- [What is being asked] All that should appear is the run of lines from the one containing "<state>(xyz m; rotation" through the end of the records, each repeated exactly.

Top of Records for the exercise

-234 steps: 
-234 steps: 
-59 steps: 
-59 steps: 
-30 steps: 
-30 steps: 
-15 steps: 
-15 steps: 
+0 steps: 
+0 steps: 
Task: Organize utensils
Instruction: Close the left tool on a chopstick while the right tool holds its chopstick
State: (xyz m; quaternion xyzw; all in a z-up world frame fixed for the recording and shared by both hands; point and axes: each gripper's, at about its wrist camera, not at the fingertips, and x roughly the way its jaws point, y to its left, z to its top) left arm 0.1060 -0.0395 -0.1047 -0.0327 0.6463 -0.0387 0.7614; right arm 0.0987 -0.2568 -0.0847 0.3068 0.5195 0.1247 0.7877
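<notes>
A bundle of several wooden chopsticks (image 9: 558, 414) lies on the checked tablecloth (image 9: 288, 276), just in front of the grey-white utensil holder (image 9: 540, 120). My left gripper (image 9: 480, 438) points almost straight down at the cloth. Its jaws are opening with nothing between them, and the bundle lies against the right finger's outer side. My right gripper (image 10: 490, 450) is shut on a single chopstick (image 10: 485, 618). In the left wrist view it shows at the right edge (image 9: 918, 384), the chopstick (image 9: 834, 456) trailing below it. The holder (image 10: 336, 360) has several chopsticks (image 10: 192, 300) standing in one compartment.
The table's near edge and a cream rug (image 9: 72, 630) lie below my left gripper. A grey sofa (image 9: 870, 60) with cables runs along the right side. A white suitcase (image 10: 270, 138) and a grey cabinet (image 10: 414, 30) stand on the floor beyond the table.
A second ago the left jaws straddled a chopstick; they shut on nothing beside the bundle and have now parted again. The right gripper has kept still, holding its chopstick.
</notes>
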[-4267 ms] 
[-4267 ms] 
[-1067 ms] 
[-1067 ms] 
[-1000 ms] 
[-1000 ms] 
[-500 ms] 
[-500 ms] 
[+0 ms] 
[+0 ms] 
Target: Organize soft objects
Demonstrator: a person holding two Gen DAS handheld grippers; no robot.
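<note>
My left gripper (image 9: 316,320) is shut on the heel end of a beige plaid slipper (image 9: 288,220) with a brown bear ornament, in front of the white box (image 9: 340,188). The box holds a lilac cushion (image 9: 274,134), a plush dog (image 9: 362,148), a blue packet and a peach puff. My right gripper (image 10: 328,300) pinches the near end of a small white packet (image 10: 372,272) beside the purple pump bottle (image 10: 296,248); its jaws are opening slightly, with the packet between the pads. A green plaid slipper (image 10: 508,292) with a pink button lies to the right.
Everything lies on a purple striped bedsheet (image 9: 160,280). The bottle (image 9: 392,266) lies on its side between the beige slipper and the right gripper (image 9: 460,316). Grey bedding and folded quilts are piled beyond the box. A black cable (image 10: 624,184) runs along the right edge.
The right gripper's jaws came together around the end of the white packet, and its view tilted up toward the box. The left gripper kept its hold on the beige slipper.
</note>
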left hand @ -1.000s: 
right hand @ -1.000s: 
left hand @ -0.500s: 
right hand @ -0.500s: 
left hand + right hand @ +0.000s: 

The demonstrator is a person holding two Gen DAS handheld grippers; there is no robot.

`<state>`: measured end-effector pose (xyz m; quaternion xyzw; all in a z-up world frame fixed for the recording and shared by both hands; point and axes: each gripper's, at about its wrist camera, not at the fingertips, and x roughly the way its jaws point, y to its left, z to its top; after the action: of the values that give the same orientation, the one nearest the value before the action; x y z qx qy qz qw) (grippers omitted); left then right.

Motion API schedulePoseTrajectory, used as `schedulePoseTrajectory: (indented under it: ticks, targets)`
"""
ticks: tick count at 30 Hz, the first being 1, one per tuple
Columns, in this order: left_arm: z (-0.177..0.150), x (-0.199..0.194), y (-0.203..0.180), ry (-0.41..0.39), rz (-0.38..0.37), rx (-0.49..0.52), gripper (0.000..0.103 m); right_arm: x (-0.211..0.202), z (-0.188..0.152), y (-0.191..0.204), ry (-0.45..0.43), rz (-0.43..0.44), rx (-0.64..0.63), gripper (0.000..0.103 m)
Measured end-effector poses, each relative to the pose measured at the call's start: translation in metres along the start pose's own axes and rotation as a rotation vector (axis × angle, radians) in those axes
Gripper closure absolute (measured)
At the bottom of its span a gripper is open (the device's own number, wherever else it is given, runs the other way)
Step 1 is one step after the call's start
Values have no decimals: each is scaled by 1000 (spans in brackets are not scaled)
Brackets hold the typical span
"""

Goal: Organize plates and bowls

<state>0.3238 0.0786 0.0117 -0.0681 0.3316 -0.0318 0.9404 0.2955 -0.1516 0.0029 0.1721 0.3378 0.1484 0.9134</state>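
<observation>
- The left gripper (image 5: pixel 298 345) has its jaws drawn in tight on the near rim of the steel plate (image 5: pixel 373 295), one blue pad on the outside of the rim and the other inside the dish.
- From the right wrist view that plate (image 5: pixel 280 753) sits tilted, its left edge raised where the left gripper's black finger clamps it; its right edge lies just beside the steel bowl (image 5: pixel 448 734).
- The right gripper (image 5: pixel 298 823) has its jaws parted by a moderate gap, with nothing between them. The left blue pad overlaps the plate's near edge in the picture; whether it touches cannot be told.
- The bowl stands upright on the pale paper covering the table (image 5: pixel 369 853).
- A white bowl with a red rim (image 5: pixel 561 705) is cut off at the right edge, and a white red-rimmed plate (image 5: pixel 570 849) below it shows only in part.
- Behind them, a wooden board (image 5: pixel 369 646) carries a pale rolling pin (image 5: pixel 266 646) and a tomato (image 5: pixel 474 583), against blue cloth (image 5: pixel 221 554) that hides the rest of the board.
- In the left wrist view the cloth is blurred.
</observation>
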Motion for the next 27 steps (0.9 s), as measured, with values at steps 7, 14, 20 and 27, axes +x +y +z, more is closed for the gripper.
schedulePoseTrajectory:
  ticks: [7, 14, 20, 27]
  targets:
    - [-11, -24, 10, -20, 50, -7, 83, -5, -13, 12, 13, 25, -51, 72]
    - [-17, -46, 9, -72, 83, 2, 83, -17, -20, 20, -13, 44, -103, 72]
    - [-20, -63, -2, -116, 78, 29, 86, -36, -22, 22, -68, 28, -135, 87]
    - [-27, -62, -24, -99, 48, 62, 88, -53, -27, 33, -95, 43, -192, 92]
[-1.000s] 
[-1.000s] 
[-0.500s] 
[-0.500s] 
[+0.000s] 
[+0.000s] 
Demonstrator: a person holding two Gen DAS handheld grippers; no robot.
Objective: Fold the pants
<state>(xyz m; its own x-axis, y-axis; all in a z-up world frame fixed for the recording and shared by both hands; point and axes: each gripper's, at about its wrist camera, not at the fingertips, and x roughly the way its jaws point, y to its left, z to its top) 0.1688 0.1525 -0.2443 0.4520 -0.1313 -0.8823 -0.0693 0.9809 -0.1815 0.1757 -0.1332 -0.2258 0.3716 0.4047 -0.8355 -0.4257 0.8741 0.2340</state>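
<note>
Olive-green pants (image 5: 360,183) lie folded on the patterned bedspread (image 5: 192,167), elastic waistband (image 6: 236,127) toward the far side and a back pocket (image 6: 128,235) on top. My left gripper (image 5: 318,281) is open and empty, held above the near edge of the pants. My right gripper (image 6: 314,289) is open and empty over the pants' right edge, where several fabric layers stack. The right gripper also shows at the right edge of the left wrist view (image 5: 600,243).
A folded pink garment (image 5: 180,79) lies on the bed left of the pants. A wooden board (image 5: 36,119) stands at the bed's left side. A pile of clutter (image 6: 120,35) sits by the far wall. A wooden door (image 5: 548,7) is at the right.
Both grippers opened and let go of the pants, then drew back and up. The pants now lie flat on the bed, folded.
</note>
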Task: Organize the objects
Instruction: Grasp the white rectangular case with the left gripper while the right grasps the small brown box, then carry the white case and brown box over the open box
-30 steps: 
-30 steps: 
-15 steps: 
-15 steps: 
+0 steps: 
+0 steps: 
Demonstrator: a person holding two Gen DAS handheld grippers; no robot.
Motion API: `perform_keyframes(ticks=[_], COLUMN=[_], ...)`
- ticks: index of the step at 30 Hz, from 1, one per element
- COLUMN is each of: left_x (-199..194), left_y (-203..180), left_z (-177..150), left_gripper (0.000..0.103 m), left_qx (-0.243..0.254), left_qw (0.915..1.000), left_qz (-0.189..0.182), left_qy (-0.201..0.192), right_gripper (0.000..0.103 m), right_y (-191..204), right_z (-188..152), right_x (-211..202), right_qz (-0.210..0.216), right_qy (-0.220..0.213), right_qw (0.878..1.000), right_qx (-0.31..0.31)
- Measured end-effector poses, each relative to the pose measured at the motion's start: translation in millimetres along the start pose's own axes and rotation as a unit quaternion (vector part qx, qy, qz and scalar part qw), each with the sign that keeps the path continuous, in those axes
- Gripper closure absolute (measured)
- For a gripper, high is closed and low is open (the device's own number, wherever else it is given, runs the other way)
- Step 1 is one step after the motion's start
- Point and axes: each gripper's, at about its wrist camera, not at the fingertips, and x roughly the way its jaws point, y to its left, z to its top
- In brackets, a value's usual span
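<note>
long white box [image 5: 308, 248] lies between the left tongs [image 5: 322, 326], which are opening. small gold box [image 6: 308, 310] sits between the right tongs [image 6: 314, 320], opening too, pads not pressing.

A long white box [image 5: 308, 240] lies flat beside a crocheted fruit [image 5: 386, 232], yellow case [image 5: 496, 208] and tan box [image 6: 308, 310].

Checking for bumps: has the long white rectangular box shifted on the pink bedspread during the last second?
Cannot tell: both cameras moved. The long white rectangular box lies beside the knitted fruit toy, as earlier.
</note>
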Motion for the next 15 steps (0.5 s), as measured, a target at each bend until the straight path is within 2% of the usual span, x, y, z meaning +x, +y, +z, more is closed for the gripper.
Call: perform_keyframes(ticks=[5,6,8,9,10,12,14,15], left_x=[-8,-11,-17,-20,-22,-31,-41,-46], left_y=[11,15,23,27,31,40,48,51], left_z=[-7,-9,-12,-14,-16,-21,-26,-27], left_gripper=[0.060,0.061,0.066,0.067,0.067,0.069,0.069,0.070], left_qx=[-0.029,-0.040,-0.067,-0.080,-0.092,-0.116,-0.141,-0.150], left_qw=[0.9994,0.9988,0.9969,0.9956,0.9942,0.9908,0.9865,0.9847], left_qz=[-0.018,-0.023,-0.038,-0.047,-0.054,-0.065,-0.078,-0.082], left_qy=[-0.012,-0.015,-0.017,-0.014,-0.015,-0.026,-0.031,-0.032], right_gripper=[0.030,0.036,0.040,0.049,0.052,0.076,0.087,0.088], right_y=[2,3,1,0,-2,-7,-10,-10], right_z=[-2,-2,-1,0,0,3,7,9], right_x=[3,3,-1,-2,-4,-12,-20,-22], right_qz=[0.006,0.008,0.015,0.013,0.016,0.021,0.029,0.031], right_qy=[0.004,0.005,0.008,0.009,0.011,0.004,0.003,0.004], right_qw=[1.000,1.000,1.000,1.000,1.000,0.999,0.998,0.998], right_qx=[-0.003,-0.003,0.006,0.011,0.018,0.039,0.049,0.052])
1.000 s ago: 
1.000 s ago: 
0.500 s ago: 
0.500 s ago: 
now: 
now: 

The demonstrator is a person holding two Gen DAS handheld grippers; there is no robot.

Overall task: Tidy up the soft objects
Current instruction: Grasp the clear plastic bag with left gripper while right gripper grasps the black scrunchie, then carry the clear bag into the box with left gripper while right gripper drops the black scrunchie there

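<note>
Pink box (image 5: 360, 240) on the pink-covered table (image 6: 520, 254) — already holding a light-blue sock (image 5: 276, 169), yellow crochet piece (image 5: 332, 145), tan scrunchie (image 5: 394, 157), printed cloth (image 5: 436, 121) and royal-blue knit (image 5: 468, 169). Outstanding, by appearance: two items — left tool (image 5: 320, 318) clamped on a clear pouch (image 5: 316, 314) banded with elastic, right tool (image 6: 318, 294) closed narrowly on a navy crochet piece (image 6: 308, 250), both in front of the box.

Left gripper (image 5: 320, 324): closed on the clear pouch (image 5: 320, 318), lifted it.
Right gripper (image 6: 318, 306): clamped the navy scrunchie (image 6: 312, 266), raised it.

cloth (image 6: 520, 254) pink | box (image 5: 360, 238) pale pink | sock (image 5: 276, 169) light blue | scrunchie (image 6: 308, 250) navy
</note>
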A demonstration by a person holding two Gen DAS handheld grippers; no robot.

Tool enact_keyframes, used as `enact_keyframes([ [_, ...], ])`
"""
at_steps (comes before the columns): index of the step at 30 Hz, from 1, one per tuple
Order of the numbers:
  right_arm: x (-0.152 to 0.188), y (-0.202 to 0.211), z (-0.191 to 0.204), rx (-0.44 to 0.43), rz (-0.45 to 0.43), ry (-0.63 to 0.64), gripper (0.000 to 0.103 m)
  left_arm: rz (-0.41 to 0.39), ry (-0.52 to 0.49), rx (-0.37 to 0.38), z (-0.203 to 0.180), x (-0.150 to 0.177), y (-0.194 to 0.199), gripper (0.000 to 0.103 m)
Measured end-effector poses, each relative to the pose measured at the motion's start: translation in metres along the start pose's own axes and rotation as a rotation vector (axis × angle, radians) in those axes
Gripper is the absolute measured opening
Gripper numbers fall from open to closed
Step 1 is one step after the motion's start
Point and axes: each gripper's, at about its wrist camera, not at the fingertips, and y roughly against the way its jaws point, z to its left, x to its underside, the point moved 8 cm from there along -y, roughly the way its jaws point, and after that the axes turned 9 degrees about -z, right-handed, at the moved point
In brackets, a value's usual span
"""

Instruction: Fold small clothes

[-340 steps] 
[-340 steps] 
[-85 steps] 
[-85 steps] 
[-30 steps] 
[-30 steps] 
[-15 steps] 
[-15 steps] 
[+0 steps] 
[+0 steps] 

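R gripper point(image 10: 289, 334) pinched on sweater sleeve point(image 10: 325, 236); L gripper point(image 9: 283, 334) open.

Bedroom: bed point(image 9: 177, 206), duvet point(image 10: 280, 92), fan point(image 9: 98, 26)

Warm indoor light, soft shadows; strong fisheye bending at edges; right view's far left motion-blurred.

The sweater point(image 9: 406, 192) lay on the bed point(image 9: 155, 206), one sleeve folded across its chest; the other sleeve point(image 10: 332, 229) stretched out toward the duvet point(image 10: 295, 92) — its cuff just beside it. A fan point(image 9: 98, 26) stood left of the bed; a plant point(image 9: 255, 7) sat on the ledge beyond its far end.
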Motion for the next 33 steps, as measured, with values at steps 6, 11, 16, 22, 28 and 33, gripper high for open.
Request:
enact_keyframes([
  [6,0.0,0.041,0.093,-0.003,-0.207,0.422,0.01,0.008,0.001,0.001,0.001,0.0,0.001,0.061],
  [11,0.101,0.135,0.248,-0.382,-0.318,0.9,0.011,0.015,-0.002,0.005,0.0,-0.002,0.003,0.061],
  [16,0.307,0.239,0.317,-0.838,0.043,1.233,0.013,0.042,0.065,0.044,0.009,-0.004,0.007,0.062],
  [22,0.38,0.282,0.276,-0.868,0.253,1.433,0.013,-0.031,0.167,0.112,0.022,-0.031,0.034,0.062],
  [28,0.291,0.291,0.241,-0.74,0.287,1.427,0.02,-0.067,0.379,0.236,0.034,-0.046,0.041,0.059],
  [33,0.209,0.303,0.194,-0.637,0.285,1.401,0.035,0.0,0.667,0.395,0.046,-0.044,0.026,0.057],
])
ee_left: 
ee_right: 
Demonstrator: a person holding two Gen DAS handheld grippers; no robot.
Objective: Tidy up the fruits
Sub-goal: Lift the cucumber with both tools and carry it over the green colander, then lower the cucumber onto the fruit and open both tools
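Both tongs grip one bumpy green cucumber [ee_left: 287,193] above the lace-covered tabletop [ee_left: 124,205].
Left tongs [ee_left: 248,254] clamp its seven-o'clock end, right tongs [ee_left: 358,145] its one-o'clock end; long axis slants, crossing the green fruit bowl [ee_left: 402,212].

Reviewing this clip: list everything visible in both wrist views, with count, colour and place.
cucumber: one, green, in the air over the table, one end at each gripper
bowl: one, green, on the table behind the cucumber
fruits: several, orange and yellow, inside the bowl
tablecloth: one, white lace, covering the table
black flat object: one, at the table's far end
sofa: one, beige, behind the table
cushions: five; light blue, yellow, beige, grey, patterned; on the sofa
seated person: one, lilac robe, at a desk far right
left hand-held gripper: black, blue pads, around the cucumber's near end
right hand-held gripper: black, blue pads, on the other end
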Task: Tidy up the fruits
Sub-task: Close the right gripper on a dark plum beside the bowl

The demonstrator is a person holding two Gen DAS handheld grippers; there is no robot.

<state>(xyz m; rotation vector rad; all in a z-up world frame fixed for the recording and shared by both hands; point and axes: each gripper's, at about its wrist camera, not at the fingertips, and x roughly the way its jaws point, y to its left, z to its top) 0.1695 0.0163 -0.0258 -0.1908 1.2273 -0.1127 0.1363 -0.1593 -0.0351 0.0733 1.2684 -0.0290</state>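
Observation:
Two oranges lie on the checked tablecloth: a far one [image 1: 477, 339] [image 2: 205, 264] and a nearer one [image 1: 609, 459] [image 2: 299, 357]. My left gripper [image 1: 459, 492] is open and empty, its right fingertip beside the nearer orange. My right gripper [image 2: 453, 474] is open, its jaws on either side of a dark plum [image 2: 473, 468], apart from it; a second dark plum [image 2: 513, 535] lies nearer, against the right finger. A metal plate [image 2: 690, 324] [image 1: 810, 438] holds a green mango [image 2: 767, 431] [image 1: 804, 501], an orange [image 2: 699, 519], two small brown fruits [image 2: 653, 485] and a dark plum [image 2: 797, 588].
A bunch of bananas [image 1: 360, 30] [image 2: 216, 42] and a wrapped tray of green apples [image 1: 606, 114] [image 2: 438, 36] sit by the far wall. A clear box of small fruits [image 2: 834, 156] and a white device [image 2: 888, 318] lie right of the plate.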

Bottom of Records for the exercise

- [Response]
<state>(xyz m; rotation vector rad; all in a z-up world frame fixed for the recording and shared by both hands; point and axes: each gripper's, at about its wrist camera, not at the fingertips, and x roughly the way its jaws point, y to its left, z to its top) 0.1695 0.0163 -0.0258 -0.1908 1.2273 -0.1127 0.1363 -0.1593 -0.0351 0.0733 1.2684 -0.0290</state>
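Observation:
Two oranges lie on the checked tablecloth: a far one [image 1: 477, 339] [image 2: 205, 264] and a nearer one [image 1: 609, 459] [image 2: 299, 357]. My left gripper [image 1: 459, 492] is open and empty, its right fingertip beside the nearer orange. My right gripper [image 2: 453, 474] is open, its jaws on either side of a dark plum [image 2: 473, 468], apart from it; a second dark plum [image 2: 513, 535] lies nearer, against the right finger. A metal plate [image 2: 690, 324] [image 1: 810, 438] holds a green mango [image 2: 767, 431] [image 1: 804, 501], an orange [image 2: 699, 519], two small brown fruits [image 2: 653, 485] and a dark plum [image 2: 797, 588].
A bunch of bananas [image 1: 360, 30] [image 2: 216, 42] and a wrapped tray of green apples [image 1: 606, 114] [image 2: 438, 36] sit by the far wall. A clear box of small fruits [image 2: 834, 156] and a white device [image 2: 888, 318] lie right of the plate.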

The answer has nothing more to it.